Gingivitis is an inflammation of the gums. When left untreated, it can lead to periodontitis, which is a form of gum disease that can eventually lead to tooth decay. With early detection and proper oral hygiene, gingivitis can be reversed. Common signs of gingivitis include tender or swollen gums or gums that bleed when you brush or floss. Your gum line may appear inflamed, although some patients may not show any symptoms at all. If you suspect the presence of gingivitis, you should call our office to schedule an appointment as soon as possible.
Causes of Gingivitis
The direct cause of gingivitis is plaque buildup on your teeth as a result of improper brushing and poor oral care. When teeth are not properly taken care of, toxins and bacteria build up that can irritate the gums.
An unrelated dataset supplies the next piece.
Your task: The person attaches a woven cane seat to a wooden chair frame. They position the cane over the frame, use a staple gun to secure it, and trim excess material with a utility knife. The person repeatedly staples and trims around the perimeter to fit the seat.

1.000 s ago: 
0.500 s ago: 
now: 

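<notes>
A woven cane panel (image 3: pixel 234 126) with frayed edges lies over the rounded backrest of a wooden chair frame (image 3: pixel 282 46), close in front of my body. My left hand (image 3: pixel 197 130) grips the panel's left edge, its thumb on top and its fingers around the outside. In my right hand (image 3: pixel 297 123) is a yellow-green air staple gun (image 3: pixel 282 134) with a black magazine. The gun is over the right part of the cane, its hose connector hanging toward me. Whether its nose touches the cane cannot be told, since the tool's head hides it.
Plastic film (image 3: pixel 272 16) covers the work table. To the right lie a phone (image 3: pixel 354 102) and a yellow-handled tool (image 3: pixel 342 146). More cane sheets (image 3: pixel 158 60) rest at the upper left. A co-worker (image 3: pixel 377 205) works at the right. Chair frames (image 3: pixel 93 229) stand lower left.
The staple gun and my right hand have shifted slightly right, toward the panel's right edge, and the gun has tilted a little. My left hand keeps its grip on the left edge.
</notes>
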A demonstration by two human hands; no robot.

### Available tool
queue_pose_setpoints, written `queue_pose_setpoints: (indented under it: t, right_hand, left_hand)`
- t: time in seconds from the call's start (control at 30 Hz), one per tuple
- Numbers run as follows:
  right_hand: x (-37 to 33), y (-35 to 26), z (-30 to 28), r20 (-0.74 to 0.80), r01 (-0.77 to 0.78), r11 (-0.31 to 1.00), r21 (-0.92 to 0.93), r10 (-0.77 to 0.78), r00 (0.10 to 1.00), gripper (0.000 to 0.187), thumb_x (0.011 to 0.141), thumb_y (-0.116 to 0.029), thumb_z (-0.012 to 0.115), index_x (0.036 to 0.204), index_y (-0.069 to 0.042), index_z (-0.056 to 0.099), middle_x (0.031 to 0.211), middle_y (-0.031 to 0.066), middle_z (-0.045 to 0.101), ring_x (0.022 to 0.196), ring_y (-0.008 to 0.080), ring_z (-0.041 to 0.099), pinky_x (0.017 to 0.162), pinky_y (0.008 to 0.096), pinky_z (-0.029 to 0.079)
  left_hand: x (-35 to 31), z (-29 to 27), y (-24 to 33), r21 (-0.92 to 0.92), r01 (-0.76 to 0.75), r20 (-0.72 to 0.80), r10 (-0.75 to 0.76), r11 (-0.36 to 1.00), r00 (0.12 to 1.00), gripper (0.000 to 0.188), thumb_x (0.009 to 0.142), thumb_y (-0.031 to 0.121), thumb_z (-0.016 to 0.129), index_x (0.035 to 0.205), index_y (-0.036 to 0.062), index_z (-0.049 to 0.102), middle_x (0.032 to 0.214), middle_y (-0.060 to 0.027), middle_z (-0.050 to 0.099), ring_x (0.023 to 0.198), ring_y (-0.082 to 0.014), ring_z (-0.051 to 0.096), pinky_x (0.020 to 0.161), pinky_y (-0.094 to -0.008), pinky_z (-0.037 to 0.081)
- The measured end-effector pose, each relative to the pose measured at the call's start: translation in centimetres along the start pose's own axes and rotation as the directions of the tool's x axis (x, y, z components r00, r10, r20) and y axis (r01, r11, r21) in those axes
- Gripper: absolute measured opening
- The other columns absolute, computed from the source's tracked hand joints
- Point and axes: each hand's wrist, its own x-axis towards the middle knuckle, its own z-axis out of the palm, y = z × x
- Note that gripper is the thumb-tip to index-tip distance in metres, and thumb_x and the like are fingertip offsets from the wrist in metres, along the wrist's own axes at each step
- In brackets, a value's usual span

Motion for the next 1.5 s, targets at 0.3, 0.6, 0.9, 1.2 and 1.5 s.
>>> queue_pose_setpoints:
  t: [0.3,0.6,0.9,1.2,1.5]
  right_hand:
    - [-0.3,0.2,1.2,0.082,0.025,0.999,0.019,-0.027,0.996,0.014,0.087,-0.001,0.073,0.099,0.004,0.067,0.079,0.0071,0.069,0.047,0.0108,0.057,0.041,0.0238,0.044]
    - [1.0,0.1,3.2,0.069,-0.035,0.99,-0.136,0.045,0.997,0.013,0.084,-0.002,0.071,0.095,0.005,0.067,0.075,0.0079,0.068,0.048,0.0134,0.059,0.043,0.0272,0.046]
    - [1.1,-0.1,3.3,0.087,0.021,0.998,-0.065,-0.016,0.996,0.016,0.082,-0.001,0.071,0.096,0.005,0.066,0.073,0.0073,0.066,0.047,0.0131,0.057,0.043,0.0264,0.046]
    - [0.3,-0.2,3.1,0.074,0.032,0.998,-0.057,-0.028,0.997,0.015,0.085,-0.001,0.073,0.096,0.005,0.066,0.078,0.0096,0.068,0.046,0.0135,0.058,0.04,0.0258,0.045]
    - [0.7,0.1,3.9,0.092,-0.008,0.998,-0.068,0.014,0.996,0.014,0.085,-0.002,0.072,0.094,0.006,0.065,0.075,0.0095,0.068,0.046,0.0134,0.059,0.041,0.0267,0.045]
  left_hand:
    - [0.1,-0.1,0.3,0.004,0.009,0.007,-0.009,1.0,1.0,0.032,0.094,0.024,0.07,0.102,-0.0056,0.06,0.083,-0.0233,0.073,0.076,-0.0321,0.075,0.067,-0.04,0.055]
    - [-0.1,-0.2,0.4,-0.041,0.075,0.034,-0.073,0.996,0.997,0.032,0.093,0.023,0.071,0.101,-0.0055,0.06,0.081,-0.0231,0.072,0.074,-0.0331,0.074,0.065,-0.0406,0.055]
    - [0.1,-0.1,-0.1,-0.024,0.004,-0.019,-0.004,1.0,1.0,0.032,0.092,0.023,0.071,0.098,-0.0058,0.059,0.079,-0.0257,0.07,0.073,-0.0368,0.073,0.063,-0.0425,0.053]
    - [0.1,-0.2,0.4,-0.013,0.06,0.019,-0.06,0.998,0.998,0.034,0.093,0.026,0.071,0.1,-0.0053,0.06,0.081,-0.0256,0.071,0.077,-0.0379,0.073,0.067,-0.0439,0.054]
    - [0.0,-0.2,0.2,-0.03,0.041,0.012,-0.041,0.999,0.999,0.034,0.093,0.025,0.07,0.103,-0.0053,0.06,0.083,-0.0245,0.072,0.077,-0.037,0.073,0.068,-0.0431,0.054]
Other causes include
- Hormonal changes
- Diseases such as cancer, diabetes, and HIV
- Tobacco use
- Poor diet
- Family history
Treatment for Gingivitis
The first thing to do after you suspect gingivitis is to adopt a daily routine of proper oral care and stop the use of tobacco products. When you come in for your appointment, we will perform a thorough professional cleaning that removes all traces of plaque, tartar, and bacterial products. This process is also known as root planing and scaling, which effectively removes buildup from your teeth and below your gums.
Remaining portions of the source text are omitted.